Research & Papers

SelRoute: Query-Type-Aware Routing for Long-Term Conversational Memory Retrieval

New framework routes queries to specialized pipelines, achieving 0.800 Recall@5 with 109M-parameter models.

Deep Dive

Researcher Matthew McKee has introduced SelRoute, a novel framework designed to improve the retrieval of past interactions from long-term conversational memory. Instead of relying on a single, large retrieval model, SelRoute intelligently classifies each incoming query and routes it to one of four specialized retrieval pipelines: lexical, semantic, hybrid, or vocabulary-enriched. This query-type-aware approach allows the system to apply the most effective search strategy for each specific question type, optimizing both accuracy and efficiency.

On the LongMemEval_M benchmark, SelRoute achieved a Recall@5 score of 0.800 using the bge-base-en-v1.5 model (109M parameters), outperforming the previous best baseline of 0.762. Remarkably, a simple zero-ML baseline using just SQLite's FTS5 search already exceeded all published baselines on ranking quality, highlighting a potential gap in prior lexical retrieval implementations. The system's routing logic, powered by a regex-based classifier with 83% accuracy, proved stable across different data splits.

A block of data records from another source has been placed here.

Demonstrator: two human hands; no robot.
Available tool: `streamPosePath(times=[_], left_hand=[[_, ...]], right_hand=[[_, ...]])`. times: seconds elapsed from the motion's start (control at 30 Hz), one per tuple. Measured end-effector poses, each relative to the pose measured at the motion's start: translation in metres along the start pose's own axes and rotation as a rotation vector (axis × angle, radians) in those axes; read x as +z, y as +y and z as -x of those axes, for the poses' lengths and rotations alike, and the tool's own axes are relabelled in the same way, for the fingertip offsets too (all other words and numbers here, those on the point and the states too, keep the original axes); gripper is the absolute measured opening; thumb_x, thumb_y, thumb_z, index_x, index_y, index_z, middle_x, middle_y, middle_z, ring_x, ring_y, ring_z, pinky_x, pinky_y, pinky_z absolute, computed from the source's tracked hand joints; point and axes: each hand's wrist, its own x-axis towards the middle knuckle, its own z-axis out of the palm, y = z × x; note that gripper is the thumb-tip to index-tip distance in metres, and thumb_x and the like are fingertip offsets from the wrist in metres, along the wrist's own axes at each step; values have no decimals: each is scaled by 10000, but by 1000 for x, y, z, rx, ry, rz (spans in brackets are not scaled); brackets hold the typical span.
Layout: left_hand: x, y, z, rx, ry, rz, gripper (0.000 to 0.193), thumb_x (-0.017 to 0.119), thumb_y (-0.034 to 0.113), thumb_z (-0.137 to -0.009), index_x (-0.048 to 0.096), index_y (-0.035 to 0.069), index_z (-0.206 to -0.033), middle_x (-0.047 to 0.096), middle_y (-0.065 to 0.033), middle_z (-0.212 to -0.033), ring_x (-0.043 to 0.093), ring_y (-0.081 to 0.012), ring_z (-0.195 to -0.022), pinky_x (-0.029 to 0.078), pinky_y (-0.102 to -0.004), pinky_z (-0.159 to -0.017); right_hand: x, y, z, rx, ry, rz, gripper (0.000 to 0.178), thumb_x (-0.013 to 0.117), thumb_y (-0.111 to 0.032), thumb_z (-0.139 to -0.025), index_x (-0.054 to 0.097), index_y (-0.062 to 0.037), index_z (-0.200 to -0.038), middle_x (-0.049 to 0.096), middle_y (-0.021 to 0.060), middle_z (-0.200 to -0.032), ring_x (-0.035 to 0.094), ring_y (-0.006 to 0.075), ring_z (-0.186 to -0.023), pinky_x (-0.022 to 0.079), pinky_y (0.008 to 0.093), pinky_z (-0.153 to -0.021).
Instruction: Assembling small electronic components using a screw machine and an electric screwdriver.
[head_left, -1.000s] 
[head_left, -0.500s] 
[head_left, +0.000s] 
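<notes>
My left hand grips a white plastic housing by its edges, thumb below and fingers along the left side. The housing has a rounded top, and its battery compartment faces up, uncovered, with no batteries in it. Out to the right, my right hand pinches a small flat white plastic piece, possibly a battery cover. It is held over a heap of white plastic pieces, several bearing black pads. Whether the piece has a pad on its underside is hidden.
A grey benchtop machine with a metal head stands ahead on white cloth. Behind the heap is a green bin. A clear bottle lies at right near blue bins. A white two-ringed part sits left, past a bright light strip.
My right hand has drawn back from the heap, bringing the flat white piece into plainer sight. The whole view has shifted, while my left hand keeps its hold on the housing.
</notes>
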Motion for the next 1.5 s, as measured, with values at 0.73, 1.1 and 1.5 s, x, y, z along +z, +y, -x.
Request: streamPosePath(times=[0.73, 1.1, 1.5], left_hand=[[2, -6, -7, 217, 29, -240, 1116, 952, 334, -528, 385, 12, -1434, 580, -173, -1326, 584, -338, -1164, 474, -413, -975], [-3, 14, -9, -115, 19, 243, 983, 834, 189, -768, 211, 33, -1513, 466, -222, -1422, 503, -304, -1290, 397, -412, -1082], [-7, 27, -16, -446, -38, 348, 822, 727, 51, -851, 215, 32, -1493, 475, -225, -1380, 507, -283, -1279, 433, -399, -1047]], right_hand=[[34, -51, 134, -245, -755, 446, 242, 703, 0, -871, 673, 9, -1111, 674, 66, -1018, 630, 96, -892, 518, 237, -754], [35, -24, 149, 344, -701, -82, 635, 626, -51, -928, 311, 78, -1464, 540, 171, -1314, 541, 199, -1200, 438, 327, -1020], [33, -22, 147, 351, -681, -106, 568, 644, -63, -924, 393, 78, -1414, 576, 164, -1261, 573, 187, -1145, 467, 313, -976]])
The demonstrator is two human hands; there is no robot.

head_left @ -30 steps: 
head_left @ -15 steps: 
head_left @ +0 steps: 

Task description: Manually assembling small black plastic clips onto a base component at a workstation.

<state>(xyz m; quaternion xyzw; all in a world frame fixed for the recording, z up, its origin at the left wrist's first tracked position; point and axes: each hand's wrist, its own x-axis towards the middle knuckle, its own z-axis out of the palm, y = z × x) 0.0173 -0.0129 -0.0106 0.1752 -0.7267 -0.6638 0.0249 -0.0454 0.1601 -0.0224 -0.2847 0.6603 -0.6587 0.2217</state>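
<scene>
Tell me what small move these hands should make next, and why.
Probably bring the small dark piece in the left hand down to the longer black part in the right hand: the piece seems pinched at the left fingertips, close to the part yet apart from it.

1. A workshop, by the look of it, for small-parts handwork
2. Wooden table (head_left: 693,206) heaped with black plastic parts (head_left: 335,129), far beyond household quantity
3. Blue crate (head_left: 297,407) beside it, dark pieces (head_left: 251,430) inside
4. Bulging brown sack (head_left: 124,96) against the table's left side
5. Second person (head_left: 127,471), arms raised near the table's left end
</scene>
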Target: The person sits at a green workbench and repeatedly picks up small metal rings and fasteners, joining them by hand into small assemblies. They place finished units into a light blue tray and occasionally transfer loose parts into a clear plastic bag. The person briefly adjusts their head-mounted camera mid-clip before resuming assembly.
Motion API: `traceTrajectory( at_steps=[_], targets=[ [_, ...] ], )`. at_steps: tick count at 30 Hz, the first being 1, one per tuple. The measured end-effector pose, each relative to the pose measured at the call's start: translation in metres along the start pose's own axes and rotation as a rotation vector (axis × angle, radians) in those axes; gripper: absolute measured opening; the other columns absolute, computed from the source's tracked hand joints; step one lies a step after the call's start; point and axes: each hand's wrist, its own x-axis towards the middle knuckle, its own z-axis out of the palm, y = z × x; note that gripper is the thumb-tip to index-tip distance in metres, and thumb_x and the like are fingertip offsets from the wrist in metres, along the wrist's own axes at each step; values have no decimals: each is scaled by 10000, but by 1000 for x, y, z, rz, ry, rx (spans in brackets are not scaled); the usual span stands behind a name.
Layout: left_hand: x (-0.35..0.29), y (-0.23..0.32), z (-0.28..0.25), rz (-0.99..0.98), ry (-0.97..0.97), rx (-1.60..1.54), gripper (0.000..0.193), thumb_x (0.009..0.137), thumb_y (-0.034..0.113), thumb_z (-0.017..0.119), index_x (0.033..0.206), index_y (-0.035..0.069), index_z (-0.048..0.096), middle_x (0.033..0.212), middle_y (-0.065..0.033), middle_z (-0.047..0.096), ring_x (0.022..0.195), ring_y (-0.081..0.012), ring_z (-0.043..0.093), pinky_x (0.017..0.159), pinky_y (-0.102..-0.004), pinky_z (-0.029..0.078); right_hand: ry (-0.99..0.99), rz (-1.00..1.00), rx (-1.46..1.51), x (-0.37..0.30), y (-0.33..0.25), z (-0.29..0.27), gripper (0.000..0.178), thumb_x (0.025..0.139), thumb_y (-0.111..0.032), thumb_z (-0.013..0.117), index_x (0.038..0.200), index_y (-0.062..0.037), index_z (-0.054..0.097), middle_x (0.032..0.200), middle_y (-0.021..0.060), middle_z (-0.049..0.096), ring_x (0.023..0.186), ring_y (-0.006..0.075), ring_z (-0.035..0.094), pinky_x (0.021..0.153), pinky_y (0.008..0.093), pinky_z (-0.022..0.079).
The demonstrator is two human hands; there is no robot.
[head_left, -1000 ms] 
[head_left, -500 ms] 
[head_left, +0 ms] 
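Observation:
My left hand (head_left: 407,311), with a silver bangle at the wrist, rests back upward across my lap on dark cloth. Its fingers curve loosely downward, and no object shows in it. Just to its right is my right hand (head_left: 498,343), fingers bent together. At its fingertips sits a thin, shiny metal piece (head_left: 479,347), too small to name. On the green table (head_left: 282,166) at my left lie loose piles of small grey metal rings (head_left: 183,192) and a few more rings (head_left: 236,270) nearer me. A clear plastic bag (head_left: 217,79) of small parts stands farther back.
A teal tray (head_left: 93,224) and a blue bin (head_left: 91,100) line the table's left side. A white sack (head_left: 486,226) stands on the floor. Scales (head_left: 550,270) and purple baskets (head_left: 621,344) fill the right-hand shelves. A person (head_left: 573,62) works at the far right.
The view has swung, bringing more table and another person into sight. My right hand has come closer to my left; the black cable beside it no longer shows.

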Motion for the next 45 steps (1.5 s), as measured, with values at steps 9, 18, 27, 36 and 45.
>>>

The framework's strength lies in its generalization and efficiency. It was validated across eight additional benchmarks—including MSDialog, LoCoMo, and QReCC—spanning over 62,000 instances, without any benchmark-specific tuning. A key finding was an 'enrichment-embedding asymmetry,' where vocabulary expansion helps lexical search but can hurt semantic embedding search, emphasizing the need for per-pipeline decisions. Critically, SelRoute requires no GPU and performs no LLM inference at query time, making it a highly practical and resource-efficient solution for real-time conversational AI applications.

Key Points
  • Achieves 0.800 Recall@5 on LongMemEval_M using a 109M-parameter model, beating prior 0.762 baseline.
  • Routes queries to 4 specialized pipelines (lexical/semantic/hybrid/enriched) based on an 83%-accurate classifier.
  • Validated on 8+ benchmarks (62k+ instances) with no GPU or LLM inference needed at query time.

Why It Matters

Enables more efficient, accurate long-term memory for AI assistants without expensive GPU compute, lowering operational costs.